Discrepância que Jairo presencia cotidianamente no mercado de trabalho. “Tenho alguns amigos que não têm o curso superior e trabalham na mesma área que eu, mas ficam limitados a serem artes finalistas”, comenta. Depois de uma formação você amplia a sua visão e possibilidades, pois há um leque de oportunidades dentro da publicidade”, explica. “E, nas seleções, as pessoas sempre priorizaram quem fez o curso superior”, destaca o publicitário.
“É graças ao meu trabalho que pago minha faculdade”
Em dupla jornada para conciliar estudos e trabalho se encontra Thiago Barbosa, 33 anos. Entre as 7 da manhã e as 7 da noite ele trabalha como coveiro no cemitério Jardim da Ressurreição e, à noite, cursa Engenharia Civil com auxílio do FIES na Faculdade Santo Agostinho (FSA). Thiago sempre quis ser engenheiro por ter facilidade com desenho e ver, quando criança, as atividades que o avô desempenhava como pedreiro em canteiros de obras.
Entretanto, logo após completar o colegial – como era chamado, na época, o ensino médio – ele precisou entrar no mercado de trabalho para auxiliar nas despesas da casa. Mesmo após 10 anos afastado das salas de aulas, ele tem procurado estabilidade financeira para a família através da formação superior. “Tenho achado tudo super interessante.

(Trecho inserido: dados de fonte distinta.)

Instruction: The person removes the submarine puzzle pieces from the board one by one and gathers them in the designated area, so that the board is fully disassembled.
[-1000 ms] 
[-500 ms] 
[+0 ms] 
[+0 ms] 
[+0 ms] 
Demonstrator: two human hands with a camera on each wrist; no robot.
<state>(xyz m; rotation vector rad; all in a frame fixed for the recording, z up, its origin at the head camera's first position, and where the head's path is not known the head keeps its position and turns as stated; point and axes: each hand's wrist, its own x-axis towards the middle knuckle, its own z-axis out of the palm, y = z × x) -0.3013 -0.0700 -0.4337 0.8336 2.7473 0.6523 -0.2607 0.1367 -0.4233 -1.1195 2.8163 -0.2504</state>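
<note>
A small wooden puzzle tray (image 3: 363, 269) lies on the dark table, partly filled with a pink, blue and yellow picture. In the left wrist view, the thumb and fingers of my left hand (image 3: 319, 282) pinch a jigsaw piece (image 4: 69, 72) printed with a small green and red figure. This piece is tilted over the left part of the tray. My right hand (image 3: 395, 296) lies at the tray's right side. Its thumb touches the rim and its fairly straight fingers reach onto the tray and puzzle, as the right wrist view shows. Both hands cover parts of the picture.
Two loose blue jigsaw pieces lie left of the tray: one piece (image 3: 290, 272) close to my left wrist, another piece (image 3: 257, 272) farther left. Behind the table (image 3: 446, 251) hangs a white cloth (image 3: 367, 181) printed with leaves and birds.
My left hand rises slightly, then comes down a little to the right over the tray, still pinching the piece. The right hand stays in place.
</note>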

É difícil, mas daqui a três, cinco anos eu pretendo me formar”, avisa. “Será muita luta porque a vida do trabalhador da família de baixa renda é difícil, mas se a gente coloca dificuldade em tudo a gente não vai pra frente”, segue falando. “Uma forma que vi para crescer na vida desde a minha infância é através do estudo, e é este caminho que eu estou querendo seguir agora”, e complementa: “É graças ao meu trabalho que vou colher os frutos lá na frente”. Thiago se considera um aluno esforçado e aponta como um benefício a seu favor a facilidade em poder pesquisar e revisar o que esqueceu através de aulas extras na internet.
Para ele, a principal dificuldade não está relacionada aos conteúdos das disciplinas, mas à rotina cansativa de trabalho que acontece em meio ao sol e com aumento na carga horário por conta do grande número de enterros na cidade, em decorrência da Covid-19. Ainda assim, a vontade de realizar o sonho de sua avó, Josefá Maria, que trabalhou anos até se aposentar como lavadeira, de vê-lo na colação de grau é combustível para banir o sono e o cansaço ao fim do dia.
“Acredito que a educação reflete positivamente na sociedade”
Do outro lado do mundo, na França, uma conterrânea de Thiago, também formada pelo FIES, colhe os frutos do ensino superior. Gláucia Nielle nasceu e morou na cidade piauiense de Cristino Castro até os 12 anos. Mudou-se para o Pará onde fez a graduação e se formou em 2013. Hoje é advogada e mestra em mediação e trabalha no órgão de seguridade social da França. No percurso para graduar-se, no entanto, a renda familiar diminuiu e o pagamento das mensalidades, na metade do seu curso de Direito, ficou comprometido – o FIES foi o recurso encontrado para garantir que ela conclui-se os estudos.
Ela conta que não sentia discriminação por ser bolsista, mas que o nível de vida e o acesso a recursos eram diferentes e, por esses fatores desiguais, defende a permanência de recursos que oportunizem o acesso ao ensino superior para a transformação social. “Eu acredito que a educação é um vetor de mudança para a melhoria da vida pessoal e profissional e isso reflete positivamente na sociedade”. diz, destacando que as bolsas de ensino oportunizam abertura cultural e realização de sonhos que, por vezes, são negados à maioria dos brasileiros.